Private sector credit growth in Bangladesh has decelerated to its slowest rate in three years, largely due to investment uncertainty following recent political changes.
According to the latest data from the Bangladesh Bank, private sector credit growth cooled to 9.20% in September, down from 9.86% the previous month. This marks the lowest growth rate since September 2021, when it stood at 8.77%.
Industry experts cite multiple factors for the slowdown, including banks’ cautious approach, persistent inflation, increased lending rates, and sluggish loan recovery.
The September credit growth rate was 0.60 percentage points below the Bangladesh Bank’s target of 9.80% for the month.
Syed Mahbubur Rahman, Managing Director of Mutual Trust Bank, attributed the decline to both domestic and global challenges.

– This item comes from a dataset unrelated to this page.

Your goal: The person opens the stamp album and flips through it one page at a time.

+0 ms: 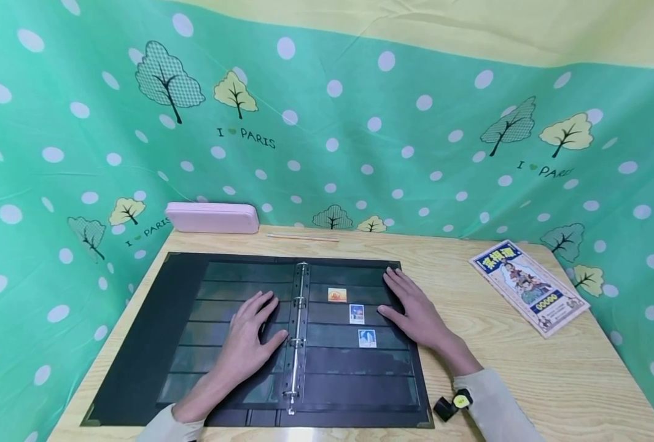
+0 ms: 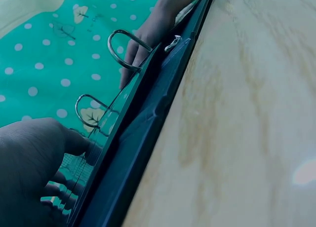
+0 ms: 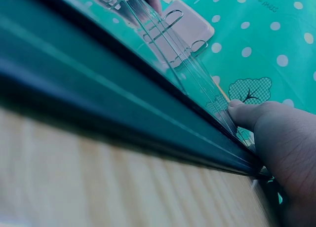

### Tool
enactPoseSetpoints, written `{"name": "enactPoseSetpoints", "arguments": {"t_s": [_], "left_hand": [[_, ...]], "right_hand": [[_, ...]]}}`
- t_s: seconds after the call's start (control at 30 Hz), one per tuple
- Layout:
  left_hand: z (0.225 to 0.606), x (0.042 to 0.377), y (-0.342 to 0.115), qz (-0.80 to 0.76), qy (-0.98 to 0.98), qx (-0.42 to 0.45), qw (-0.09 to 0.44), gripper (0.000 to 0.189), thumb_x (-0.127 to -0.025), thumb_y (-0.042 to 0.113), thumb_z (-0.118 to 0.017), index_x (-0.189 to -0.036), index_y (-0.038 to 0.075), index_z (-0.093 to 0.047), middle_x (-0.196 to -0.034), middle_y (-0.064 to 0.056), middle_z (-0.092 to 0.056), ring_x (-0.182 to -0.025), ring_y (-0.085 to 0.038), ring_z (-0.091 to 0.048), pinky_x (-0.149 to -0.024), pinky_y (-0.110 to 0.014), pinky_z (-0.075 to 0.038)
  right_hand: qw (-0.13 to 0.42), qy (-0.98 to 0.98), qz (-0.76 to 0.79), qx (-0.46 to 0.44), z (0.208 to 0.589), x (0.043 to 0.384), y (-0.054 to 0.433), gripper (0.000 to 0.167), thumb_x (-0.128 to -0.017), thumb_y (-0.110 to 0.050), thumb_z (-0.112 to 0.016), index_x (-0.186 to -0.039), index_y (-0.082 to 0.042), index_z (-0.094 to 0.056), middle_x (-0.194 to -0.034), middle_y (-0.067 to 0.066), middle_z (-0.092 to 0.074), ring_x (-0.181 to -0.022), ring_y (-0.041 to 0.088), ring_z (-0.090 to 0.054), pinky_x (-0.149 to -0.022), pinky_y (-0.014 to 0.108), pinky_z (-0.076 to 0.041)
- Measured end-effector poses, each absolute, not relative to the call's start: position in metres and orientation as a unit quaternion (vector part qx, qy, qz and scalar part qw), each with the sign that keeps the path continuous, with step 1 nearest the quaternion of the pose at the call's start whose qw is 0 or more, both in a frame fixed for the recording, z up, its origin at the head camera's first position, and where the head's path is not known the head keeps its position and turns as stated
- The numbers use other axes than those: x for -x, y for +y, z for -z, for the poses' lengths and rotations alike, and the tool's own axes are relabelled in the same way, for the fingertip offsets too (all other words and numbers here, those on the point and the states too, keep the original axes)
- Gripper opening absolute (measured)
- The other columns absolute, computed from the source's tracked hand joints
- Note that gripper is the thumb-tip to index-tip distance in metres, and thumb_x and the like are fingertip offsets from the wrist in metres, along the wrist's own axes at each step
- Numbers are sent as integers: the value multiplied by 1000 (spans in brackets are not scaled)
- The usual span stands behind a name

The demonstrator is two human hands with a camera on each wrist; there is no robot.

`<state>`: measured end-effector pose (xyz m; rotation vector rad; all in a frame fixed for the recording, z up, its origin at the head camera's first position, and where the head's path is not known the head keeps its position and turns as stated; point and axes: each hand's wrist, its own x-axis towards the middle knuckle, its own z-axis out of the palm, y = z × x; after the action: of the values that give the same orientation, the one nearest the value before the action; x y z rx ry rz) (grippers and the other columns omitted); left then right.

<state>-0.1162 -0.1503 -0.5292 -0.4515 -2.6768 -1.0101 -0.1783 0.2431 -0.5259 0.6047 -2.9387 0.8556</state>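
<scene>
A black stamp album (image 1: 354, 390) lies spread out on the wooden table, its metal ring binder (image 1: 301, 307) running up the middle. On the right page, three stamps sit in separate strips: an orange one (image 1: 337, 295), a blue one (image 1: 357, 314) and another blue one (image 1: 367, 338). My left hand (image 1: 249, 344) rests on the left page, fingers spread, thumb beside the rings. At the right page's outer edge lies my right hand (image 1: 415, 310), fingers extended over the border and thumb close to the middle stamp. Neither hand grips anything.
Behind the album stand a pink case (image 1: 212, 218) and a thin pencil-like stick (image 1: 303, 237). A printed booklet (image 1: 529, 287) lies at the right. Near my right sleeve is a small black object with a yellow face (image 1: 462, 401). A green dotted curtain (image 1: 354, 141) borders the table (image 1: 553, 380).
</scene>
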Motion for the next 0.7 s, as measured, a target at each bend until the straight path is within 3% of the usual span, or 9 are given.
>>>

“Inflation, investment uncertainty, law-and-order issues, and unreliable power and gas supplies have dampened credit growth,” he said. Bangladesh’s inflation rate has remained above 9% since March 2022, reaching 10.87% in October, according to the Bangladesh Bureau of Statistics.
Rahman noted that banks are taking a conservative stance in the face of economic uncertainties, with some banks also constrained in their lending capacity.
Sohail RK Hussain, Managing Director of Bank Asia, added that rising costs due to the currency devaluation against the U.S. dollar have stalled investment and expansion projects. “For instance, monthly imports have dropped significantly, which has reduced the demand for loans,” Hussain explained.
Bangladesh Bank’s recent policy rate hikes have also contributed to the slowdown. On October 22, the bank raised its policy rate by 50 basis points to 10%, marking the 11th increase since May 2022, when the rate was at 5%.